# RTV Silicone to seal DIY Reactor?



## TetraFreak (Mar 15, 2006)

I'm getting ready to assemble and I'm wondering if RTV silicone(Automotive use) will work to seal any gaps in the reactor cap and be CO2 resistant.

The automotive RTV silicone is fuel resistant so I'm thinking that it very well may not degrade with the corrosiveness of CO2 when used as a sealer for the reactor cap like other silicones do.


Whatcha all think? anyone tried this type of sealer?


----------



## turbomkt (Mar 31, 2004)

Ben,
What kind of material are you using? Will it be PVC? If so, most of your silicone sealants won't get a good hold. You really need to use one of the PVC glues. 

Another concern is what chemicals may leech into the water from the sealant. Some types of RTV are drinking water safe, but not all.


----------



## TetraFreak (Mar 15, 2006)

I was thinking of Permatex Blue RTV Silicone...or good-ole #2 permatex Gasket Sealer.

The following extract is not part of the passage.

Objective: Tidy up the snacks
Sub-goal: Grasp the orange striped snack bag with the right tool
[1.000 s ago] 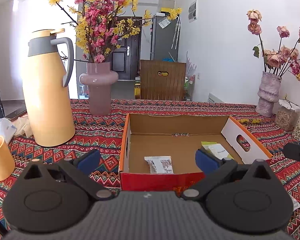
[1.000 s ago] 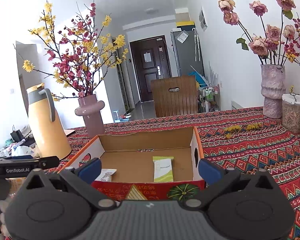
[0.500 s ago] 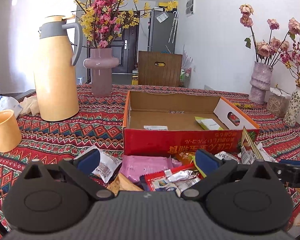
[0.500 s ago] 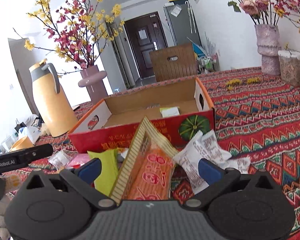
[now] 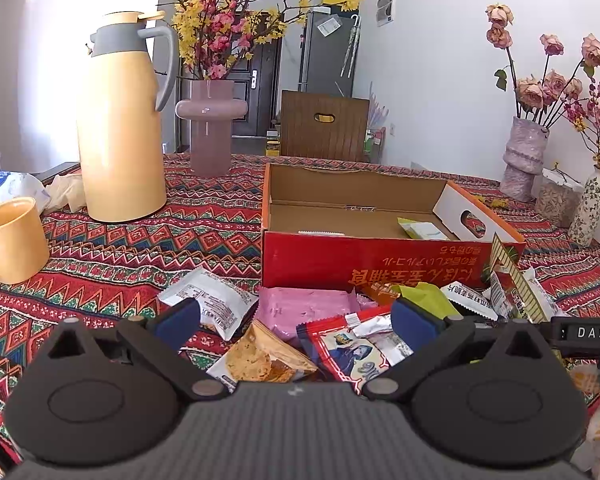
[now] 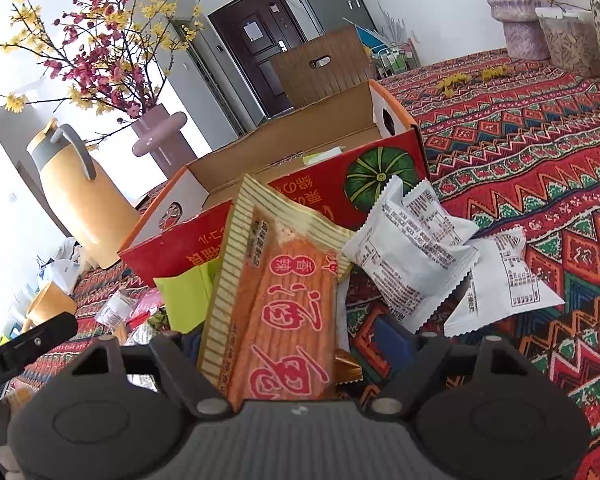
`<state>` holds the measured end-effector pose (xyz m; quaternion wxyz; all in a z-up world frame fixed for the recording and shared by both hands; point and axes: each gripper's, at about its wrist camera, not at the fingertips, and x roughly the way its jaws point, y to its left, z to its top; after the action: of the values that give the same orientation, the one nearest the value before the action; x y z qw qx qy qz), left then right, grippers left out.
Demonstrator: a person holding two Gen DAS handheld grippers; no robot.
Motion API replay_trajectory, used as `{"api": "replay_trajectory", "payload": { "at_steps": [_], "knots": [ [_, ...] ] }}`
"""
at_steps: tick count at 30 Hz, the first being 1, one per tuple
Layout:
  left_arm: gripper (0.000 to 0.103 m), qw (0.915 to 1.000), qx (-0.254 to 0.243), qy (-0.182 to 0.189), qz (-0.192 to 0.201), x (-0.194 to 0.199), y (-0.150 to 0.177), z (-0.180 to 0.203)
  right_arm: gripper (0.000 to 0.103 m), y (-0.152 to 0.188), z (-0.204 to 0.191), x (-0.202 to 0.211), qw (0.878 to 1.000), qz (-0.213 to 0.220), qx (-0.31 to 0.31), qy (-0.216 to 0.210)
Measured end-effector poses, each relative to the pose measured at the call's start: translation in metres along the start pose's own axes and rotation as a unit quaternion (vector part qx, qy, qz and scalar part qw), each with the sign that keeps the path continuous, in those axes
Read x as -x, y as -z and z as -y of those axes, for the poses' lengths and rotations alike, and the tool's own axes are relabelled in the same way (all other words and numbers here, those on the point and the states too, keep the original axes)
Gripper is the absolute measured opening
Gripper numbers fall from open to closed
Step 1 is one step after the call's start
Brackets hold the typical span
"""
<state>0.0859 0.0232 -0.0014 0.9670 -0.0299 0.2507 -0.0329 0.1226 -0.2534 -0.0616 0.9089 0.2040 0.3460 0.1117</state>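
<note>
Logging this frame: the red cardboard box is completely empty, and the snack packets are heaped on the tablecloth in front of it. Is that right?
Not quite. The red cardboard box is not empty: the left wrist view shows a green-and-white packet lying inside near its right end. The rest holds: the snack packets are heaped on the tablecloth in front of it.

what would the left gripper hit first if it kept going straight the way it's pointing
Most likely the snack pile: the left gripper, jaws open, points over the pink packet and red packet lying before the cardboard box. If it clears those, the box's red front wall comes next. Depth is hard to judge.
</note>
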Motion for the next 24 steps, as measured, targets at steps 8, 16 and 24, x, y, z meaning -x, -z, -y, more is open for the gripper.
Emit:
{"api": "replay_trajectory", "payload": {
  "at_steps": [8, 16, 24],
  "knots": [
    [0.103, 1.0, 0.004, 0.001, -0.005, -0.002, 0.002, -0.002, 0.041, 0.003, 0.009, -0.003, 0.999, 0.002, -0.026, -0.027],
    [0.103, 1.0, 0.004, -0.008, -0.003, 0.0, -0.001, -0.004, 0.034, 0.002, 0.007, 0.008, 0.999, 0.022, -0.017, -0.034],
    [0.103, 0.9993, -0.007, -0.033, -0.014, -0.003, -0.001, -0.013, 0.034, -0.006, -0.003, 0.03, 0.997, 0.07, 0.022, -0.017]
  ]
}}
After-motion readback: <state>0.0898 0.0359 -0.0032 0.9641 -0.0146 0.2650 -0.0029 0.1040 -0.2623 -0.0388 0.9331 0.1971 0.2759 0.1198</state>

As to other things like "Drinking Water safe," well...that's why I'm asking!


----------



## taekwondodo (Dec 14, 2005)

Next to PVC glue (being the most permanent) I like "Plumbers Goop" - I have used it for years and have never had a problem. I like it because it's _almost_ permanent - holds very well but can be removed with some work (a sharp knife and some patience).

- Jeff


----------